▶ HOW TO COMPLETE THIS TASK: Please give the data again in full, exactly as provided.
*** PROVIDED DATA Section Begins ***
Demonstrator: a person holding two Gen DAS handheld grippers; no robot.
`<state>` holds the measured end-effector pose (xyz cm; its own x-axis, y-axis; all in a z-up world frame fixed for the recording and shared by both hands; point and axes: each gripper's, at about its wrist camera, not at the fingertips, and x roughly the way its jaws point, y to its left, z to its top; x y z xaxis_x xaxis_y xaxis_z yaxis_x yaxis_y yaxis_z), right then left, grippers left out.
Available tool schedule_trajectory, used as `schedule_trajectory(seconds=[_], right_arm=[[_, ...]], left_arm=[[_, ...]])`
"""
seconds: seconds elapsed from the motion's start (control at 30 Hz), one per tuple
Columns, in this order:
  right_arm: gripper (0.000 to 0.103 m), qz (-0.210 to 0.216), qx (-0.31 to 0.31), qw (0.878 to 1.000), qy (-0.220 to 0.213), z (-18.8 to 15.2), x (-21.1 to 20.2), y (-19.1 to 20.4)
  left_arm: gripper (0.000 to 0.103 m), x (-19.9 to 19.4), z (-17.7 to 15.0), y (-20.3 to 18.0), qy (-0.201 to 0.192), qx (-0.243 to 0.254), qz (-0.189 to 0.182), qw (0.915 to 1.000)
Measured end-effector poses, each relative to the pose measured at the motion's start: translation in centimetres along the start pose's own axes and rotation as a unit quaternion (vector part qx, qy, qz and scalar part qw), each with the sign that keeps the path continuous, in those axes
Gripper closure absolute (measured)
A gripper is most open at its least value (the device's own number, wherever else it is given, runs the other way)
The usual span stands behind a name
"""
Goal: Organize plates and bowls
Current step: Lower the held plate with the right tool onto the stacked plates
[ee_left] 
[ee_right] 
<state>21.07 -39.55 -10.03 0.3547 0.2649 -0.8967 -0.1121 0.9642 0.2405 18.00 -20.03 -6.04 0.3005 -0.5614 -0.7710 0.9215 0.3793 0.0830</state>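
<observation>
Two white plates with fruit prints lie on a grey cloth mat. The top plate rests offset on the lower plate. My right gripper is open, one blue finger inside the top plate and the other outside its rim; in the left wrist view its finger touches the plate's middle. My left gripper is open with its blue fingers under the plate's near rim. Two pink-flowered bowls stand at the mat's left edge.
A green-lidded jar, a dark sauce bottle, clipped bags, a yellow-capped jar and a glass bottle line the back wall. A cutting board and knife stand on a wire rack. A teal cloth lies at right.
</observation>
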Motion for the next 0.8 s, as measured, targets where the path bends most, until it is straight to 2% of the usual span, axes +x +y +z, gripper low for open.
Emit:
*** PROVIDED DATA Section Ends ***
▶ YOUR RESPONSE:
Demonstrator: a person holding two Gen DAS handheld grippers; no robot.
`<state>` holds the measured end-effector pose (xyz cm; its own x-axis, y-axis; all in a z-up world frame fixed for the recording and shared by both hands; point and axes: each gripper's, at about its wrist camera, not at the fingertips, and x roughly the way its jaws point, y to its left, z to its top; x y z xaxis_x xaxis_y xaxis_z yaxis_x yaxis_y yaxis_z), right then left, grippers left out.
Available tool schedule_trajectory, used as `schedule_trajectory(seconds=[_], right_arm=[[_, ...]], left_arm=[[_, ...]])`
"""
seconds: seconds elapsed from the motion's start (control at 30 Hz), one per tuple
Columns, in this order:
  right_arm: gripper (0.000 to 0.103 m), qz (-0.210 to 0.216), qx (-0.31 to 0.31), qw (0.878 to 1.000), qy (-0.220 to 0.213), z (-18.8 to 15.2), x (-21.1 to 20.2), y (-19.1 to 20.4)
  left_arm: gripper (0.000 to 0.103 m), x (-19.9 to 19.4), z (-17.7 to 15.0), y (-20.3 to 18.0), qy (-0.201 to 0.192), qx (-0.243 to 0.254), qz (-0.189 to 0.182), qw (0.915 to 1.000)
Measured end-effector poses, each relative to the pose measured at the motion's start: translation in centimetres along the start pose's own axes and rotation as a unit quaternion (vector part qx, qy, qz and scalar part qw), each with the sign that keeps the path continuous, in those axes
Gripper closure absolute (measured)
A gripper is most open at its least value (the device's own number, wherever else it is given, runs the other way)
The usual span stands behind a name
"""
Goal: Organize plates and bowls
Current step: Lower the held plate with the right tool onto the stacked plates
[ee_left] 
[ee_right] 
<state>21.07 -39.55 -10.03 0.3547 0.2649 -0.8967 -0.1121 0.9642 0.2405 18.00 -20.03 -6.04 0.3005 -0.5614 -0.7710 0.9215 0.3793 0.0830</state>
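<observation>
Two white plates with fruit prints lie on a grey cloth mat. The top plate rests offset on the lower plate. My right gripper is open, one blue finger inside the top plate and the other outside its rim; in the left wrist view its finger touches the plate's middle. My left gripper is open with its blue fingers under the plate's near rim. Two pink-flowered bowls stand at the mat's left edge.
A green-lidded jar, a dark sauce bottle, clipped bags, a yellow-capped jar and a glass bottle line the back wall. A cutting board and knife stand on a wire rack. A teal cloth lies at right.
</observation>
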Motion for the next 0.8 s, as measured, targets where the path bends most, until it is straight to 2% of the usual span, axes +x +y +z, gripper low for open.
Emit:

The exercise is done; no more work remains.